Dalam kasus ini KPK sudah meminta keterangan beberapa mantan pejabat dalam kasus ini. Mereka adalah Menteri Koordinator Perekonomian pada Kabinet Gotong Royong 2001-2004 Dorodjatun Kuntjoro Jakti, Menteri Keuangan dan Koordinator Perekonomian periode 2000-2001 Rizal Ramli, Menteri Keuangan 1998-1999 Bambang Subiyanto, Menteri Koordinator Perekonomian 1999-2000 dan mantan Kepala Badan Penyehatan Perbankan Nasional (BPPN) I Putu Gede Ary Suta, eks Kepala Bappenas 2001-2004 Kwik Kian Gie, serta mantan Menteri Perindustrian dan Perdagangan (saat ini menjabat Menteri BUMN) Rini Mariani Soemarno.
KPK mulai bergerak mengusut dugaan penyimpangan SKL BLBI pada 2008 saat masih di bawah kepemimpinan Antasari Azhar. Saat itu, lembaga antirasuah membentuk empat tim khusus buat menyelesaikan kasus BLBI, sebelumnya mentok saat ditangani oleh Kejaksaan Agung.
Kasus ini ditelusuri selepas operasi tangkap tangan kasus suap dari pengusaha Artalyta Suryani alias Ayin terhadap mantan Jaksa Urip Tri Gunawan. Saat itu, Ayin menyogok Urip supaya menghentikan penyidikan oleh Kejaksaan Agung soal adanya dugaan penyimpangan dalam penerbitan SKL Sjamsul, dibayar dengan aset-aset bodong.
Salah satu tim bertugas untuk menangani perkara yang dihentikan Kejaksaan karena telah menerima SKL, termasuk kasus mantan pemegang saham Bank Dagang Nasional Indonesia (BDNI), Sjamsul Nursalim, mempunyai utang sebesar Rp 28,4 triliun.
Berdasarkan hasil pemeriksaan penyelesaian kewajiban pemegang saham (PKPS) oleh Badan Pemeriksa Keuangan, nilai penjualan dari aset Salim yang diserahkan ke Badan Penyehatan Perbankan Nasional (BPPN) untuk penyelesaian BLBI ternyata hanya 36,7 persen atau sebesar Rp 19,38 triliun, dari Rp 52,72 triliun yang harus dibayar.

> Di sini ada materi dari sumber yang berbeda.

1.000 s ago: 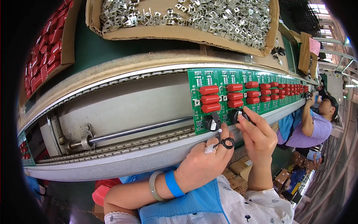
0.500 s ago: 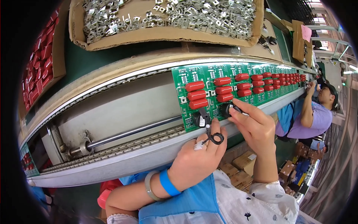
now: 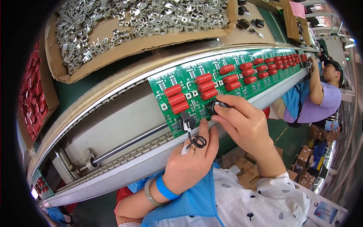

Meski demikian, pemerintah justru mengampuni beberapa pengutang lewat penerbitan SKL. Lewat mekanisme penerbitan SKL yang dikeluarkan Badan Penyehatan Perbankan Nasional (BPPN) berdasarkan Inpres No 8 Tahun 2002 saat kepemimpinan Presiden Megawati dan Ketetapan (Tap) MPR Nomor Nomor 6 dan 10 para pengemplang uang itu terbebas dari jeratan hukumnya.
Namun setelah sekian mangkrak, KPK di bawah kepemimpinan Abraham Samad dan wakilnya Bambang Widjojanto membuka kembali penyelidikan kasus tersebut. Bahkan ketika penyelidikan kembali baru dimulai KPK menyatakan akan memanggil Megawati terkait perannya mengeluarkan SKL dalam kasus tersebut.